I stopped by the Butcher’s Bench today.

Remnants of posies there, still.

And a few vibrant roses.

Draped over the back of the bench,

A string of the tiniest daisies woven

Recently enough

That they were soft in my fingers.


April 26


The wind has whipped the petals from the tulips

The coffee can is on its side, wilted brown somethings

Spill over the sidewalk in front of the bench.
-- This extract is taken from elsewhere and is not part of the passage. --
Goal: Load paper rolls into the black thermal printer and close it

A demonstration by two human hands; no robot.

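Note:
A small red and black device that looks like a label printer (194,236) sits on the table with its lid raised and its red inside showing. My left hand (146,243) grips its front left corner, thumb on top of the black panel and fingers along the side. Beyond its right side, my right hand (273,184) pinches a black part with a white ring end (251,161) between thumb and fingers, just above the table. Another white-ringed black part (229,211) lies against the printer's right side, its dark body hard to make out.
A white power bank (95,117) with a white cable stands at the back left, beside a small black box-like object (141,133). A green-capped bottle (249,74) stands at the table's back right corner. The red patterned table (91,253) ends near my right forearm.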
Someone has wound vivid plastic flowers

In and out the wooden planks

That face the lake.

The faded daisy chain is smaller, now

And far less supple.


Only one of the containers holds lively flowers;

It’s tipped over, too, from the wind.

I set it upright against the wrought iron leg of the bench

And arrange its alstromeria.

I like it there,

A sign

Of how good it is

To remember.


April Fool’s Day, 2021


I came home to Albany

At the end of May last year

And let Covid swallow

All but my robust health,

Though missing some spirit

I’d known before

The Butcher died in Leschi.


The Month of June, 2024, Three Years Later


The little grocery now offers its own special wine

The label shows a picture of George, the Butcher of Leschi

Arms spread wide, like wings

He’s holding a string of his homemade sausages

They taste really good,

With a bottle of Butcher’s Robust Red.